Without reproducing any image, print the listing below exactly.

MATERIAL FOR THIS EXERCISE:
* * * * * * * * *

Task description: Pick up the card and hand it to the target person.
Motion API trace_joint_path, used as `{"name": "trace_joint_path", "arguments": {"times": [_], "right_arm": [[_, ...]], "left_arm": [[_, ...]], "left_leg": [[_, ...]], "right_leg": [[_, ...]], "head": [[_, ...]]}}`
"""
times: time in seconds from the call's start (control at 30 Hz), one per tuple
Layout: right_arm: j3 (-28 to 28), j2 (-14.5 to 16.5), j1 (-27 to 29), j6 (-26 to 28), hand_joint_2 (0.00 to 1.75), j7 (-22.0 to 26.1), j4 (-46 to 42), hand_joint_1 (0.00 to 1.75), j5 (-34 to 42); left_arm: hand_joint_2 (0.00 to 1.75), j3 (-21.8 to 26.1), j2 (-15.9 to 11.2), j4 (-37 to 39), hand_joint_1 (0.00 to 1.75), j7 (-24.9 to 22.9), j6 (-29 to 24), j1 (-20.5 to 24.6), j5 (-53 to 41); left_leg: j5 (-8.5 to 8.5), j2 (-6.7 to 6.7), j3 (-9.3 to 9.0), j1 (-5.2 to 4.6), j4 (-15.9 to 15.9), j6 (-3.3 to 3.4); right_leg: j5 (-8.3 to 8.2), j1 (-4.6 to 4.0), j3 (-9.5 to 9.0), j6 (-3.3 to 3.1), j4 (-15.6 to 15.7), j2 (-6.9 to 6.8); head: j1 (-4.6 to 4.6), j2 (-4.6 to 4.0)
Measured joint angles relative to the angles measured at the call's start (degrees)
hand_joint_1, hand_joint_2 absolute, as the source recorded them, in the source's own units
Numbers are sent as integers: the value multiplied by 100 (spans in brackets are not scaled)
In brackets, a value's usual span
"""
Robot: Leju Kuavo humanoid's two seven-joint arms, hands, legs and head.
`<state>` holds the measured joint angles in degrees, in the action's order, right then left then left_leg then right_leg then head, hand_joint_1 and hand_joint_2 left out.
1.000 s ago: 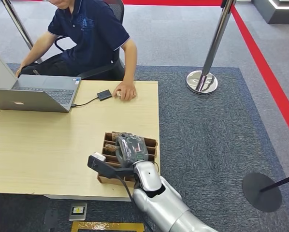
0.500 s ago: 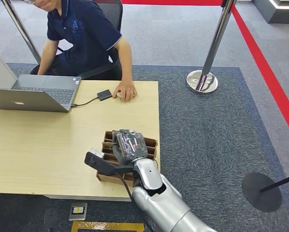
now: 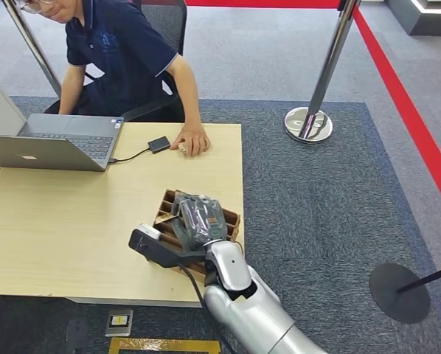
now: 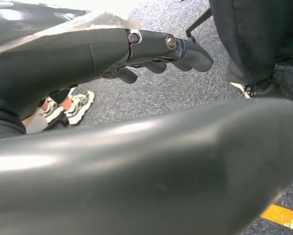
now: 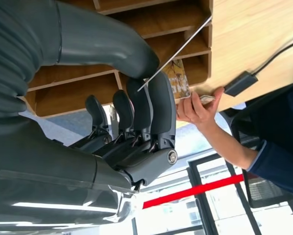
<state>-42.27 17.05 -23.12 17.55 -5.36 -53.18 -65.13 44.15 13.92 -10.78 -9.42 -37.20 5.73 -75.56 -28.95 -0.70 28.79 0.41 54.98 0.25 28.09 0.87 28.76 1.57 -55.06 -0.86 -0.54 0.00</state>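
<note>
Head view: right hand (image 3: 200, 221) sits over the slotted wooden box (image 3: 229, 219) at the tabletop (image 3: 68, 221) edge, reaching for a card; person's hand (image 3: 192, 139) rests across the tabletop.
Right wrist view: thumb and fingers (image 5: 161, 105) pinch a thin card (image 5: 174, 54), edge-on above the slots.
Left wrist view: left hand (image 4: 163, 51) hangs loose, fingers apart, holding nothing, above carpet.

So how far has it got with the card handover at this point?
Done: the right hand pinches a card at the slotted wooden box. In hand: the card is still at the box's slots, not lifted clear. Left: carry it to the seated person, whose hand rests on the table.
</note>
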Motion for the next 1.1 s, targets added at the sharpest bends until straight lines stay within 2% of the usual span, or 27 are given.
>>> {"name": "trace_joint_path", "arguments": {"times": [0.23,0.57,1.0,1.1], "right_arm": [[0,-85,184,-70,175,-49,-315,131,30],[40,-139,255,-49,175,-163,-581,137,-6],[471,22,-706,-6,175,-299,-266,137,-226],[531,75,-893,21,175,-292,-134,137,-226]], "left_arm": [[0,0,-1,0,0,371,-126,-132,30],[0,-1,-2,0,0,403,-131,-185,-19],[0,-42,-3,0,0,466,-131,-184,-145],[0,-57,-3,0,0,356,-96,-158,-182]], "left_leg": [[0,0,1,0,0,0],[0,0,1,0,0,0],[1,0,1,0,1,-1],[1,0,2,0,1,-1]], "right_leg": [[0,0,1,0,0,0],[0,0,1,0,-1,0],[-1,0,1,0,-4,0],[0,0,3,0,-4,0]], "head": [[1,0],[1,0],[1,0],[1,0]]}}
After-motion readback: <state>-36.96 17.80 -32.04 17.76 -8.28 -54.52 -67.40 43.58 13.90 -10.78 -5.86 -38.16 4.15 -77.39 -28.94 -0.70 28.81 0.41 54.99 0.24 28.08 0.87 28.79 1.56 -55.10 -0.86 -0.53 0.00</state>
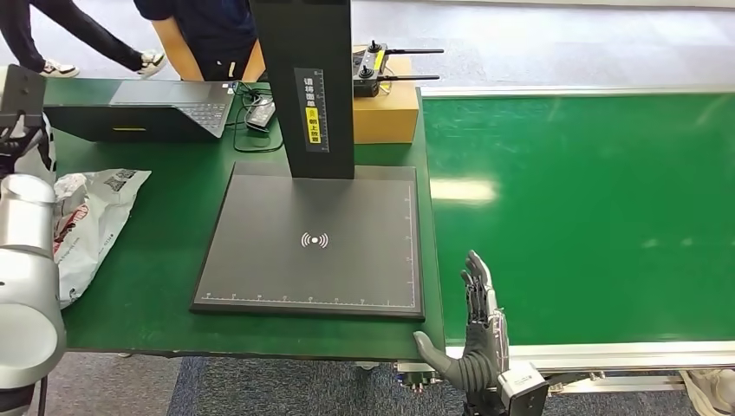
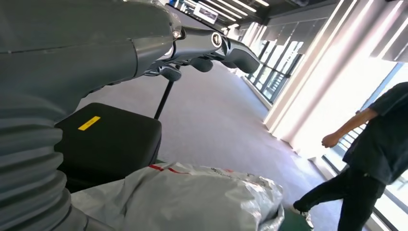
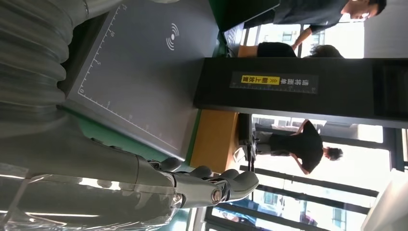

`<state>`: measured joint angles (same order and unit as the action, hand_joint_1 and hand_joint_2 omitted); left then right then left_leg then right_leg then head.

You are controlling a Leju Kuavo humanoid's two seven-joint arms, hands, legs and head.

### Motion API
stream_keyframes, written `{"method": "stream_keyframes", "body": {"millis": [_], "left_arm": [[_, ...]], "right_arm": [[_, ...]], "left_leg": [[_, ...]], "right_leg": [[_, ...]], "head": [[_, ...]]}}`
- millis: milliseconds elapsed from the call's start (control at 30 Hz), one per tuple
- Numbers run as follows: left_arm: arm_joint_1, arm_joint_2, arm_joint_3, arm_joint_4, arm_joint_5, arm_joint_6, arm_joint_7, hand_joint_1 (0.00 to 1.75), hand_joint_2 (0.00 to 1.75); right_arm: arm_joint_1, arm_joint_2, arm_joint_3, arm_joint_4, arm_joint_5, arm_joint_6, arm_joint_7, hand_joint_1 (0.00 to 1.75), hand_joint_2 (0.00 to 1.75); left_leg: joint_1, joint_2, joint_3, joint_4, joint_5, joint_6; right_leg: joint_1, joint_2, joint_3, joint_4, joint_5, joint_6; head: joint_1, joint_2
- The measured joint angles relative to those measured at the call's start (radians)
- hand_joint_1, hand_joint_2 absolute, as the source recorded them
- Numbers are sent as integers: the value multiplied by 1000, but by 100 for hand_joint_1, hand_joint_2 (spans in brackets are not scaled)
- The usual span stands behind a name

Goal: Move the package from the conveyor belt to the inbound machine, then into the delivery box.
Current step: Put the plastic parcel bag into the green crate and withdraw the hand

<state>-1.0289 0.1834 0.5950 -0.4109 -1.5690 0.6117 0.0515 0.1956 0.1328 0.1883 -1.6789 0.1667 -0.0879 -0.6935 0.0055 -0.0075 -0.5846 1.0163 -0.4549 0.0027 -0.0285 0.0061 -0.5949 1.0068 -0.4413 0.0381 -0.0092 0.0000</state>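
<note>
Right hand [image 1: 475, 334] waits open and empty at the near edge of the bare conveyor belt [image 1: 589, 217], presumably for a parcel; left hand [image 2: 192, 48] hangs empty, fingers extended, over the grey package [image 1: 91, 217] left of the inbound machine [image 1: 316, 238].

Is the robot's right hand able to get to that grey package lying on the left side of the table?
Probably not easily. The right hand hangs open at the table's front edge beside the conveyor belt, while the package lies across the table beyond the scanner platform. The left arm is right next to it.
</note>
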Motion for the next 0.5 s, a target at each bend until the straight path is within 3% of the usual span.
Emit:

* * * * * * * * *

EXPECTED OUTPUT:
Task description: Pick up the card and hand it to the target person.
Motion API trace_joint_path, used as `{"name": "trace_joint_path", "arguments": {"times": [_], "right_arm": [[_, ...]], "left_arm": [[_, ...]], "left_leg": [[_, ...]], "right_leg": [[_, ...]], "head": [[_, ...]]}}`
"""
times: time in seconds from the call's start (control at 30 Hz), one per tuple
Layout: right_arm: j3 (-28 to 28), j2 (-14.5 to 16.5), j1 (-27 to 29), j6 (-26 to 28), hand_joint_2 (0.00 to 1.75), j7 (-22.0 to 26.1), j4 (-46 to 42), hand_joint_1 (0.00 to 1.75), j5 (-34 to 42); left_arm: hand_joint_2 (0.00 to 1.75), j3 (-21.8 to 26.1), j2 (-15.9 to 11.2), j4 (-37 to 39), hand_joint_1 (0.00 to 1.75), j7 (-24.9 to 22.9), j6 (-29 to 24), j1 (-20.5 to 24.6), j5 (-53 to 41); left_leg: j5 (-8.5 to 8.5), j2 (-6.7 to 6.7), j3 (-9.3 to 9.0), j1 (-5.2 to 4.6), j4 (-15.9 to 15.9), j6 (-3.3 to 3.4); right_leg: j5 (-8.3 to 8.2), j1 (-4.6 to 4.0), j3 (-9.5 to 9.0), j6 (-3.3 to 3.1), j4 (-15.6 to 15.7), j2 (-6.9 to 6.8); head: j1 (-4.6 to 4.6), j2 (-4.6 to 4.0)
Measured joint angles relative to the angles measured at the call's start (degrees)
hand_joint_1, hand_joint_2 absolute, as the source recorded them, in the source's own units
Numbers are sent as integers: the value multiplied by 100 (spans in brackets are not scaled)
In brackets, a value's usual span
"""
Robot: Leju Kuavo humanoid's two seven-joint arms, hands, legs and head.
`<state>` holds the measured joint angles in degrees, in the action's order, right then left then left_leg then right_leg then head, hand_joint_1 and hand_joint_2 left out.
1.000 s ago: 
0.500 s ago: 
now: 
now: 
now: 
<state>-42.27 17.05 -23.12 17.55 -5.36 -53.18 -65.13 44.15 13.92 -10.78 -9.42 -37.20 5.73 -75.56 -28.95 -0.70 28.79 0.41 54.98 0.25 28.09 0.87 28.76 1.57 -55.06 -0.86 -0.54 0.00</state>
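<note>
Head view: right hand (image 3: 200, 221) sits over the slotted wooden box (image 3: 229, 219) at the tabletop (image 3: 68, 221) edge, reaching for a card; person's hand (image 3: 192, 139) rests across the tabletop.
Right wrist view: thumb and fingers (image 5: 161, 105) pinch a thin card (image 5: 174, 54), edge-on above the slots.
Left wrist view: left hand (image 4: 163, 51) hangs loose, fingers apart, holding nothing, above carpet.

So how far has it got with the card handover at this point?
Done: the right hand pinches a card at the slotted wooden box. In hand: the card is still at the box's slots, not lifted clear. Left: carry it to the seated person, whose hand rests on the table.
</note>
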Motion for the next 1.1 s, targets added at the sharpest bends until straight lines stay within 2% of the usual span, or 27 are given.
>>> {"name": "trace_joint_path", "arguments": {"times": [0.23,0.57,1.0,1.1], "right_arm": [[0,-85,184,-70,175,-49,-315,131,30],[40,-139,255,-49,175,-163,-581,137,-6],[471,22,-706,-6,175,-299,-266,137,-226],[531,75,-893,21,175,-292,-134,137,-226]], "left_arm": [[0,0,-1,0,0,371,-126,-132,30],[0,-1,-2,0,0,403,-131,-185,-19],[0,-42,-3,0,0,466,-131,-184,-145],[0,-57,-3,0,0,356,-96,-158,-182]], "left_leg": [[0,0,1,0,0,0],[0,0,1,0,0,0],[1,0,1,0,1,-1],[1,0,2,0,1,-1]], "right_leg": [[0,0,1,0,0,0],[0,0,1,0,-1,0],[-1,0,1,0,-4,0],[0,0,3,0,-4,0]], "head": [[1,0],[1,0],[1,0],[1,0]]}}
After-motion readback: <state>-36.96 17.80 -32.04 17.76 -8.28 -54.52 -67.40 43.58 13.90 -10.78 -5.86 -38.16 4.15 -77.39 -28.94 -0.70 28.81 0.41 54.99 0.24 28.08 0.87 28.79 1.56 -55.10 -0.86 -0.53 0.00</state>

`<state>`: measured joint angles (same order and unit as the action, hand_joint_1 and hand_joint_2 omitted); left then right then left_leg then right_leg then head.

You are controlling a Leju Kuavo humanoid's two seven-joint arms, hands, legs and head.

### Motion API
stream_keyframes, written `{"method": "stream_keyframes", "body": {"millis": [_], "left_arm": [[_, ...]], "right_arm": [[_, ...]], "left_leg": [[_, ...]], "right_leg": [[_, ...]], "head": [[_, ...]]}}`
- millis: milliseconds elapsed from the call's start (control at 30 Hz), one per tuple
- Numbers run as follows: left_arm: arm_joint_1, arm_joint_2, arm_joint_3, arm_joint_4, arm_joint_5, arm_joint_6, arm_joint_7, hand_joint_1 (0.00 to 1.75), hand_joint_2 (0.00 to 1.75); right_arm: arm_joint_1, arm_joint_2, arm_joint_3, arm_joint_4, arm_joint_5, arm_joint_6, arm_joint_7, hand_joint_1 (0.00 to 1.75), hand_joint_2 (0.00 to 1.75); left_leg: joint_1, joint_2, joint_3, joint_4, joint_5, joint_6; right_leg: joint_1, joint_2, joint_3, joint_4, joint_5, joint_6; head: joint_1, joint_2
- The measured joint angles relative to those measured at the call's start (radians)
- hand_joint_1, hand_joint_2 absolute, as the source recorded them
- Numbers are sent as integers: the value multiplied by 1000, but by 100 for hand_joint_1, hand_joint_2 (spans in brackets are not scaled)
- The usual span stands behind a name

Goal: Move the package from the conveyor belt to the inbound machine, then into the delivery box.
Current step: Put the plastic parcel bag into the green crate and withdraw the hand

<state>-1.0289 0.1834 0.5950 -0.4109 -1.5690 0.6117 0.0515 0.1956 0.1328 0.1883 -1.6789 0.1667 -0.0879 -0.6935 0.0055 -0.0075 -0.5846 1.0163 -0.4549 0.0027 -0.0285 0.0061 -0.5949 1.0068 -0.4413 0.0381 -0.0092 0.0000</state>
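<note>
Right hand [image 1: 475, 334] waits open and empty at the near edge of the bare conveyor belt [image 1: 589, 217], presumably for a parcel; left hand [image 2: 192, 48] hangs empty, fingers extended, over the grey package [image 1: 91, 217] left of the inbound machine [image 1: 316, 238].

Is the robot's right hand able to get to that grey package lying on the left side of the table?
Probably not easily. The right hand hangs open at the table's front edge beside the conveyor belt, while the package lies across the table beyond the scanner platform. The left arm is right next to it.
</note>
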Motion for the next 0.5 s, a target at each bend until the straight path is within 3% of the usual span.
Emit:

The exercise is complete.